#### Given data ####

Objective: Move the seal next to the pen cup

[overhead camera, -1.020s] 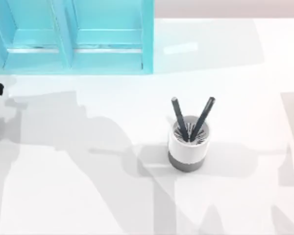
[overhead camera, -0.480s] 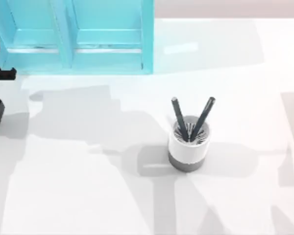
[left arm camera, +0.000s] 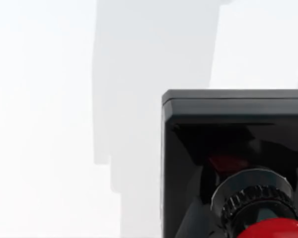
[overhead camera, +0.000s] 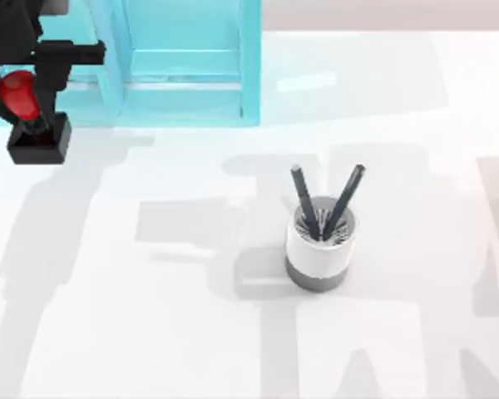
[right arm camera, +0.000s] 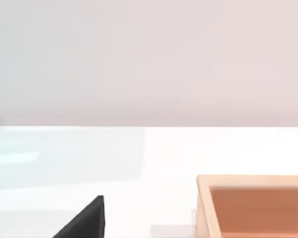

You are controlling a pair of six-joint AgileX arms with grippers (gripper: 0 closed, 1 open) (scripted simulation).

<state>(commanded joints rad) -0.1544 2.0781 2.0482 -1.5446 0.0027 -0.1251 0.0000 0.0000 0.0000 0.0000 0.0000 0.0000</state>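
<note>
The seal (overhead camera: 23, 108), a red knob on a black square base, hangs tilted at the table's far left, in front of the cyan cabinet. My left gripper (overhead camera: 21, 87) is shut on its knob. The left wrist view looks down on the seal's black base (left arm camera: 233, 129), with the red knob (left arm camera: 270, 232) at the picture's edge and bare white table beneath. The pen cup (overhead camera: 320, 253), white with a grey bottom band and two dark pens in a V, stands near the table's middle, far to the right of the seal. My right arm is parked; a dark part of its gripper (right arm camera: 84, 220) shows.
A cyan cabinet (overhead camera: 183, 66) stands along the back left, just behind the held seal. A tan wooden box (right arm camera: 253, 206) sits on the table in the right wrist view. White tabletop (overhead camera: 166, 316) stretches between the seal and the cup.
My left gripper has come in from the left edge toward the back and right, bringing the seal's red knob and base fully into view. The pen cup has not moved.
</note>
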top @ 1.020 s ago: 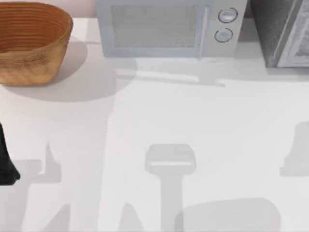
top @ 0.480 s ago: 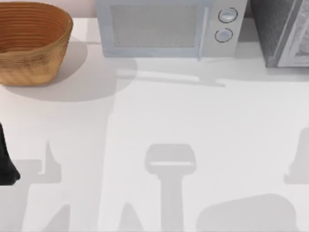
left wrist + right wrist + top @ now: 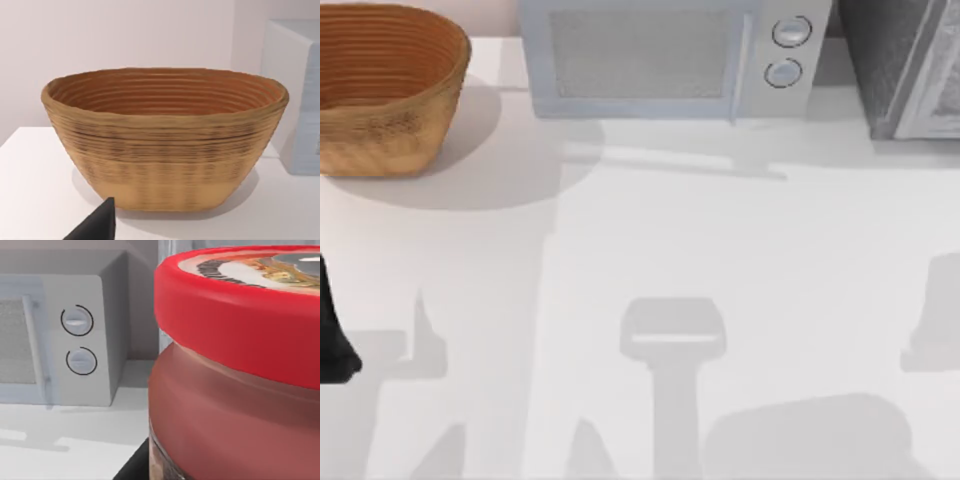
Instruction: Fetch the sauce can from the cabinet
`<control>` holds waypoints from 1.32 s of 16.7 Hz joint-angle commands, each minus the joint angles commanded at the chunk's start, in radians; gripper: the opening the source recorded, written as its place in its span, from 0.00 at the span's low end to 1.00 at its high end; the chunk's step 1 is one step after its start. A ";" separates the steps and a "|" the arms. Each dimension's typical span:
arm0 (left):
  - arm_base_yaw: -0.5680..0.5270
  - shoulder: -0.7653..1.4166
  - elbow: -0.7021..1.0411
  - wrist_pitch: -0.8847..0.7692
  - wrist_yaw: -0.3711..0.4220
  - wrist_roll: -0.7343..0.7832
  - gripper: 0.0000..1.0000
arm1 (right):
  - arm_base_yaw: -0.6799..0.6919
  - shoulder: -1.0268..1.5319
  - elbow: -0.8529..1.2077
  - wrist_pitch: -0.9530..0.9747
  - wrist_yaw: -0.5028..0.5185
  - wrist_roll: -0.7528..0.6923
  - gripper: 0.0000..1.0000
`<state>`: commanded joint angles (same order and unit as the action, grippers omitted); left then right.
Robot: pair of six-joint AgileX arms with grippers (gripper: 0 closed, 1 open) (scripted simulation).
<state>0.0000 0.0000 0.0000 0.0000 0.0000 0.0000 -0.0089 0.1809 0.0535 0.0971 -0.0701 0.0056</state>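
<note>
Going across the bench (image 3: 740, 260): woven basket (image 3: 385, 85) in the far left corner, left arm (image 3: 332, 330) parked at the left edge, can't tell its hand's state. Microwave (image 3: 665, 60) along the far edge, cabinet (image 3: 905, 65) in the far right corner. Right wrist view has the sauce can (image 3: 240, 370) right up close, upright; can't tell if that hand grips it.

A woven wicker oval basket (image 3: 382, 90) sits at the back left of the flat white desk (image 3: 650, 250). To its right, along the back edge, stands the pale box-shaped microwave with two round knobs (image 3: 670, 60), and right of that the dark speckled cabinet (image 3: 905, 65). The red cylindrical sauce can (image 3: 240, 370) is close before the right wrist camera, the microwave behind it.
</note>
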 joint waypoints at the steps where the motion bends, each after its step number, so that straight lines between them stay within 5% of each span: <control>1: 0.000 0.000 0.000 0.000 0.000 0.000 1.00 | -0.003 0.051 0.017 0.030 -0.020 0.001 0.00; 22: 0.000 0.000 0.000 0.000 0.000 0.000 1.00 | -0.085 1.079 0.413 0.708 -0.451 0.008 0.00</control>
<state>0.0000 0.0000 0.0000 0.0000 0.0000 0.0000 -0.0938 1.2597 0.4662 0.8052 -0.5210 0.0133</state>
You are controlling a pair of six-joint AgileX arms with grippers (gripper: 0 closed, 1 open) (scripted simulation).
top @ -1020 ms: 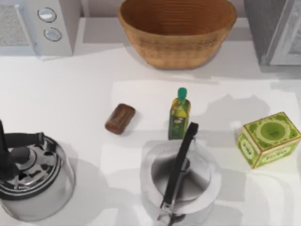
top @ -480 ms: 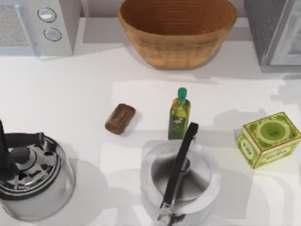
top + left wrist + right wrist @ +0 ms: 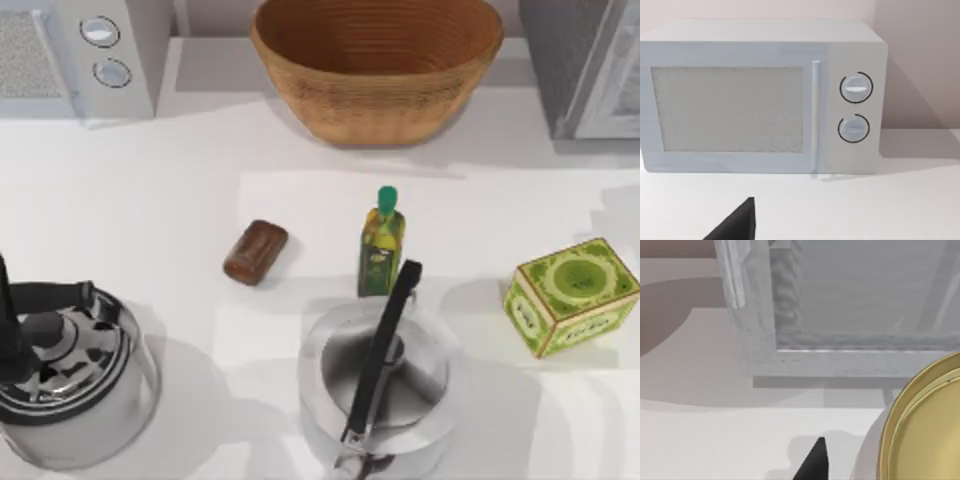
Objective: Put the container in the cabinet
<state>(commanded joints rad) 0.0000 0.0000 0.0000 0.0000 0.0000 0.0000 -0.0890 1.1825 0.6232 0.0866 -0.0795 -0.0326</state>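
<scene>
A round gold container (image 3: pixel 927 425) sits close against the right wrist camera. My right gripper (image 3: pixel 865 467) is shut on it; one black fingertip (image 3: pixel 812 462) shows beside it and the other is hidden behind it. Ahead of it stands the grey cabinet (image 3: pixel 850 295), its door (image 3: pixel 735 275) swung open, and its shelf just beyond the container. The cabinet (image 3: pixel 590 65) is at the table's back right corner in the top view. My left gripper (image 3: pixel 790 235) is parked facing the microwave, open, with one fingertip (image 3: pixel 742 220) showing.
A wicker basket (image 3: pixel 377 65) stands at the back middle and a microwave (image 3: pixel 80 55) at the back left. On the table are two steel kettles (image 3: pixel 70 370) (image 3: pixel 385 390), an oil bottle (image 3: pixel 381 245), a brown bar (image 3: pixel 256 252) and a green box (image 3: pixel 570 295).
The shadow on the table's right side has slid toward the right edge. Nothing on the table has moved.
</scene>
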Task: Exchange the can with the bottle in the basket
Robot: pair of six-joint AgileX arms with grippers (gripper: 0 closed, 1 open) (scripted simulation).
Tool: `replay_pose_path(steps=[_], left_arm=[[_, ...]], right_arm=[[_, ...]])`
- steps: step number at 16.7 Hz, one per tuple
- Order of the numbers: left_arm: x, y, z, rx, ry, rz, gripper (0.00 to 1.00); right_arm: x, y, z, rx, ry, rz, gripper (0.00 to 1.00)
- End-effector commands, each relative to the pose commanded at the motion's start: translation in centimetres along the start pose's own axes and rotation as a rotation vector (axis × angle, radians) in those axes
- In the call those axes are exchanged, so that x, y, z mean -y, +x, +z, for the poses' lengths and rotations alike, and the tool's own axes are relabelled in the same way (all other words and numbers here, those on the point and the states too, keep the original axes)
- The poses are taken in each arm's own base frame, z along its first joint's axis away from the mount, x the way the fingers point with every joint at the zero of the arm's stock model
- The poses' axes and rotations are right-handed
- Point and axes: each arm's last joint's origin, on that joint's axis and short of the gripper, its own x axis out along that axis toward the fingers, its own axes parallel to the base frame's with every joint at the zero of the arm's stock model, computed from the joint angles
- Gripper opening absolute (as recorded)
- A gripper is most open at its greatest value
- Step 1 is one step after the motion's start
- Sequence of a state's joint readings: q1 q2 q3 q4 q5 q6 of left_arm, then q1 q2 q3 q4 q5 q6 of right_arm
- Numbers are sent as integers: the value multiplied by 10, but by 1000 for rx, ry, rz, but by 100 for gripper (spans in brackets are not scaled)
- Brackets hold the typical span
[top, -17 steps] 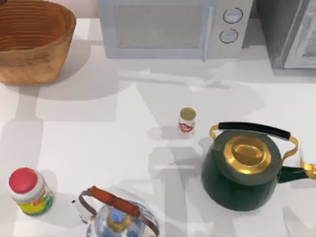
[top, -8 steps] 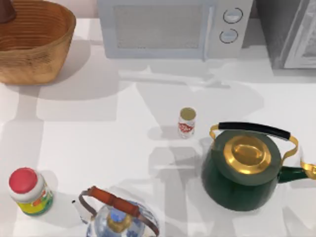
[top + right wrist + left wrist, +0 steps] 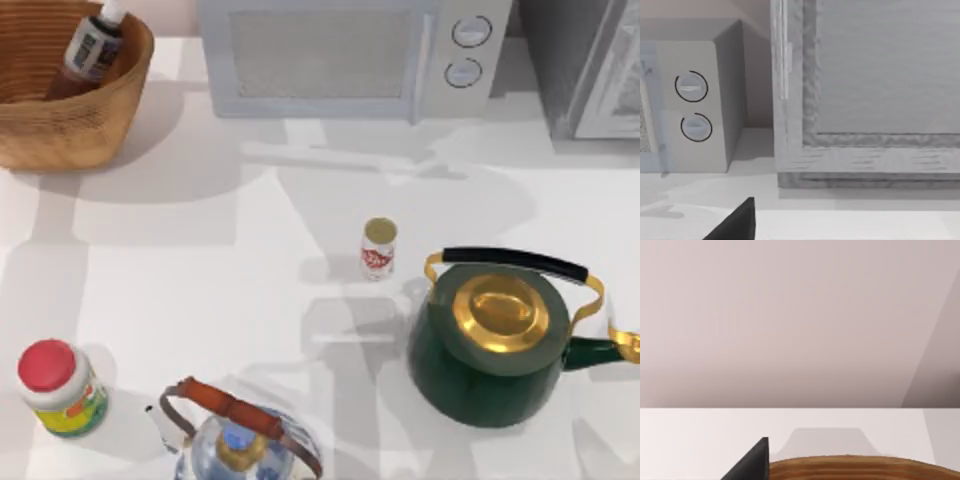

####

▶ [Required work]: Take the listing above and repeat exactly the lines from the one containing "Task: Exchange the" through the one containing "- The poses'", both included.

▶ [Solution]:
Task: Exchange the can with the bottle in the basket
Robot: pair of six-joint AgileX arms with grippers (gripper: 0 closed, 1 open) (scripted simulation).
Tool: `replay_pose_path(steps=[_], left_arm=[[_, ...]], right_arm=[[_, ...]])`
- steps: step number at 16.7 Hz, one per tuple
- Order of the numbers: left_arm: x, y, z, rx, ry, rz, gripper (0.00 to 1.00); right_arm: x, y, z, rx, ry, rz, gripper (0.00 to 1.00)
- End-effector commands, each relative to the pose commanded at the motion's start: translation in centimetres along the start pose's own axes and rotation as a rotation vector (axis × angle, radians) in those axes
- In the call those axes are exchanged, so that x, y, z mean -y, +x, +z, for the poses' lengths and rotations alike, and the tool's own axes are relabelled in the same way (all other words and numbers here, those on the point and the states too, keep the original axes)
- The poses are taken in each arm's own base frame, z along its first joint's axis away from the mount, x the way the fingers point with every joint at the zero of the arm's stock model
- The poses' axes and rotations are right-handed

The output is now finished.